Methods: A retrospective review of pediatric trauma team activations from January 2000 to December 2015 at a Level 1 pediatric trauma center was conducted. Test/retest reliability between on-scene and emergency department (ED) GCS was ascertained using Pearson's correlation coefficient. Association between age and the difference between on-scene and ED GCS (delta-GCS) was modeled using Poisson regression, adjusting for demographic/clinical covariates including trauma and injury severity score (TRISS).

Results: We identified 7,841 patients; 18.4% <3 years of age, 16.0% 3-6 years, 16.6% 6-9 years, and 49.0% >9 years. Mean delta-GCS was highest for age <3 years (1.11, SD=2.27). Pearson's correlation for GCS measurements was 0.57 for ages 0-3, and 0.73-0.78 for other age groups. Poisson regression demonstrated that compared to children 0-3 years, higher age was associated with lower delta-GCS (3-6 years: incidence rate ratio IRR=0.866,p=0.005; 6-9 years: IRR=0.690, p<0.001; >9 years: IRR=0.686, p<0.001).

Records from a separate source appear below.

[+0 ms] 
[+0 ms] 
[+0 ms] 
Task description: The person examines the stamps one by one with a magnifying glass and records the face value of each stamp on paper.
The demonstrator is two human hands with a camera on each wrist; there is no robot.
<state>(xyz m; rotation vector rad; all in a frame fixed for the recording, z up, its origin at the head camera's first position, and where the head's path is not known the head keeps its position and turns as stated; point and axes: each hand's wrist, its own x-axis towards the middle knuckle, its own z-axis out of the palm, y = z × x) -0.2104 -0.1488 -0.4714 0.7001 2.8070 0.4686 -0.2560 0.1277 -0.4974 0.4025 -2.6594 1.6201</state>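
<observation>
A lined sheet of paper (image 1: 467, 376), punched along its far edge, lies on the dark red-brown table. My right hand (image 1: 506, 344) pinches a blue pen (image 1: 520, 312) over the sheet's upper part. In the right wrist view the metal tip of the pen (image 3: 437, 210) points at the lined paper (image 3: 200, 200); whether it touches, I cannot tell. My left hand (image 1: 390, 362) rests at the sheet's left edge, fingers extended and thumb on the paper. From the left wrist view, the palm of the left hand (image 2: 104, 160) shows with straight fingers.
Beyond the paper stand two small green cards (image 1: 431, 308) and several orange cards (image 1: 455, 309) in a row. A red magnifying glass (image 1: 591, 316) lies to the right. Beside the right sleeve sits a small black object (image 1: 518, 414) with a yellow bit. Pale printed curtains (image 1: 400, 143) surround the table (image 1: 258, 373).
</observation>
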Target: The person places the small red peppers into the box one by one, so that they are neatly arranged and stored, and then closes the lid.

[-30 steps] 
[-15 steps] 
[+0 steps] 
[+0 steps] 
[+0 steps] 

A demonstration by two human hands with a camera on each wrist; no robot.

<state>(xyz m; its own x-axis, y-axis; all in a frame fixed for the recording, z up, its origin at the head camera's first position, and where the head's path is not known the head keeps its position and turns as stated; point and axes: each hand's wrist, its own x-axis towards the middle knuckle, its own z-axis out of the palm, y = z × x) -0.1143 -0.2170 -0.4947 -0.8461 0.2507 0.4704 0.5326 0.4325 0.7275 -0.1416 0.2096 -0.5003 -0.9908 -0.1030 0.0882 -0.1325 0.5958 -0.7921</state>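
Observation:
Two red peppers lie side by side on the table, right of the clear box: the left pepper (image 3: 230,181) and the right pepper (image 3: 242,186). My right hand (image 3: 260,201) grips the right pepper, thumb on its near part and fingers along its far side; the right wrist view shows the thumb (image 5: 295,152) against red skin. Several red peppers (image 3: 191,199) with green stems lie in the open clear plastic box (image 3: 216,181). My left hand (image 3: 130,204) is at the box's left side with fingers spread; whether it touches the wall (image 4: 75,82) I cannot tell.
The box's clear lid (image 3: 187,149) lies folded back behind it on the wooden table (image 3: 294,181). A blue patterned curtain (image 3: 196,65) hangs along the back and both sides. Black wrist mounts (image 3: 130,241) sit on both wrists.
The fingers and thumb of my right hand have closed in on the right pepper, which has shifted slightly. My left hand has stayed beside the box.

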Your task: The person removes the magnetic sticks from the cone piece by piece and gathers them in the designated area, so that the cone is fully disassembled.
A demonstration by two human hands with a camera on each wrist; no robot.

Higher delta-GCS was associated with non-white race (IRR=1.13, p=0.001) and higher TRISS (IRR=4.03; p<0.001), while lower delta-GCS was associated with lack of insurance (IRR=0.877, p=0.003).

Conclusions: GCS taken in the field is significantly less reliable for younger children, those of non-white race, and higher TRISS. This has implications for trauma care systems that may determine triage priority on the basis of on-scene GCS.